START Information given
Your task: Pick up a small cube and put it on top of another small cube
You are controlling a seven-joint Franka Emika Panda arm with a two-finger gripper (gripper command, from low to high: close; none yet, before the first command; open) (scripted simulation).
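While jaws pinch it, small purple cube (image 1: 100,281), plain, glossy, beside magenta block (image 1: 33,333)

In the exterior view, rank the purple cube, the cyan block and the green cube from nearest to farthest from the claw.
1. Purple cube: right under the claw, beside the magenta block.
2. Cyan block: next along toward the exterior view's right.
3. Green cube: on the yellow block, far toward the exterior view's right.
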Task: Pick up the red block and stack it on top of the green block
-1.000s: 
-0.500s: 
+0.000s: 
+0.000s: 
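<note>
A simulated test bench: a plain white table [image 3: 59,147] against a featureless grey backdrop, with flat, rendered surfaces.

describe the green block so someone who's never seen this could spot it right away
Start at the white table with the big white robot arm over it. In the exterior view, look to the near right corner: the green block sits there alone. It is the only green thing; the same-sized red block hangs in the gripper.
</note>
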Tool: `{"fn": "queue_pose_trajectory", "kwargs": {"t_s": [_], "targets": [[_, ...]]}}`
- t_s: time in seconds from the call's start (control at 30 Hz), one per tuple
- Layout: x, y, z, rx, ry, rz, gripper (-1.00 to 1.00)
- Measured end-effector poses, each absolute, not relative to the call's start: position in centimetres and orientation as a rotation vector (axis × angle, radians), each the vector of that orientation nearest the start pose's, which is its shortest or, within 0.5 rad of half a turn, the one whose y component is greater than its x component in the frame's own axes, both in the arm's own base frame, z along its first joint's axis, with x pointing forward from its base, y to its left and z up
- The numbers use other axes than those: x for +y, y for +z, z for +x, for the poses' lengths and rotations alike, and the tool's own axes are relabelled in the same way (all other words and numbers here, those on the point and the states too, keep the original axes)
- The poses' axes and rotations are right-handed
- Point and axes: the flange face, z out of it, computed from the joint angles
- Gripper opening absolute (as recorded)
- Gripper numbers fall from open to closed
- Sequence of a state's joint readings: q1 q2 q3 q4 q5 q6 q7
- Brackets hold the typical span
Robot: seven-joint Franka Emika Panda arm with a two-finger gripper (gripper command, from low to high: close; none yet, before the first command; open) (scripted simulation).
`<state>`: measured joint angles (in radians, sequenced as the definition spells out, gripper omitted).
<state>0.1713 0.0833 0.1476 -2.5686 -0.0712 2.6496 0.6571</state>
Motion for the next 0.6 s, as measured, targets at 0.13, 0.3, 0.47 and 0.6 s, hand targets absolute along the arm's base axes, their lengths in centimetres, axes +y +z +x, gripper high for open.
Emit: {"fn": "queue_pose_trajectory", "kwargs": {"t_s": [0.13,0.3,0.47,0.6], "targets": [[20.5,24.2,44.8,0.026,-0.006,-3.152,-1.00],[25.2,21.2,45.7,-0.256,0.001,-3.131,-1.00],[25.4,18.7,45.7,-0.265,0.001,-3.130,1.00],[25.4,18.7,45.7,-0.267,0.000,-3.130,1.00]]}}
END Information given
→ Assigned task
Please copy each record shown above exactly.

→ Answer below
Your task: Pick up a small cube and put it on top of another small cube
You are controlling a seven-joint Franka Emika Panda arm with a two-finger gripper (gripper command, from low to high: close; none yet, before the first command; open) (scripted simulation).
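While jaws pinch it, small purple cube (image 1: 100,281), plain, glossy, beside magenta block (image 1: 33,333)

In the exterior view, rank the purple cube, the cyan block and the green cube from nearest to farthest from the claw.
1. Purple cube: right under the claw, beside the magenta block.
2. Cyan block: next along toward the exterior view's right.
3. Green cube: on the yellow block, far toward the exterior view's right.
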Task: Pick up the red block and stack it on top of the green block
-1.000s: 
-0.500s: 
+0.000s: 
+0.000s: 
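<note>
A simulated test bench: a plain white table [image 3: 59,147] against a featureless grey backdrop, with flat, rendered surfaces.

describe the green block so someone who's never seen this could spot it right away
Start at the white table with the big white robot arm over it. In the exterior view, look to the near right corner: the green block sits there alone. It is the only green thing; the same-sized red block hangs in the gripper.
</note>
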Tool: `{"fn": "queue_pose_trajectory", "kwargs": {"t_s": [_], "targets": [[_, ...]]}}`
- t_s: time in seconds from the call's start (control at 30 Hz), one per tuple
- Layout: x, y, z, rx, ry, rz, gripper (-1.00 to 1.00)
- Measured end-effector poses, each absolute, not relative to the call's start: position in centimetres and orientation as a rotation vector (axis × angle, radians), each the vector of that orientation nearest the start pose's, which is its shortest or, within 0.5 rad of half a turn, the one whose y component is greater than its x component in the frame's own axes, both in the arm's own base frame, z along its first joint's axis, with x pointing forward from its base, y to its left and z up
- The numbers use other axes than those: x for +y, y for +z, z for +x, for the poses' lengths and rotations alike, and the tool's own axes are relabelled in the same way (all other words and numbers here, those on the point and the states too, keep the original axes)
- The poses' axes and rotations are right-handed
- Point and axes: the flange face, z out of it, computed from the joint angles
- Gripper opening absolute (as recorded)
- Gripper numbers fall from open to closed
- Sequence of a state's joint readings: q1 q2 q3 q4 q5 q6 q7
- Brackets hold the typical span
Robot: seven-joint Franka Emika Panda arm with a two-finger gripper (gripper command, from low to high: close; none yet, before the first command; open) (scripted simulation).
`<state>`: measured joint angles (in radians, sequenced as the definition spells out, gripper omitted).
<state>0.1713 0.0833 0.1476 -2.5686 -0.0712 2.6496 0.6571</state>
Motion for the next 0.6 s, as measured, targets at 0.13, 0.3, 0.47 and 0.6 s, hand targets absolute along the arm's base axes, their lengths in centimetres, axes +y +z +x, gripper high for open.
Emit: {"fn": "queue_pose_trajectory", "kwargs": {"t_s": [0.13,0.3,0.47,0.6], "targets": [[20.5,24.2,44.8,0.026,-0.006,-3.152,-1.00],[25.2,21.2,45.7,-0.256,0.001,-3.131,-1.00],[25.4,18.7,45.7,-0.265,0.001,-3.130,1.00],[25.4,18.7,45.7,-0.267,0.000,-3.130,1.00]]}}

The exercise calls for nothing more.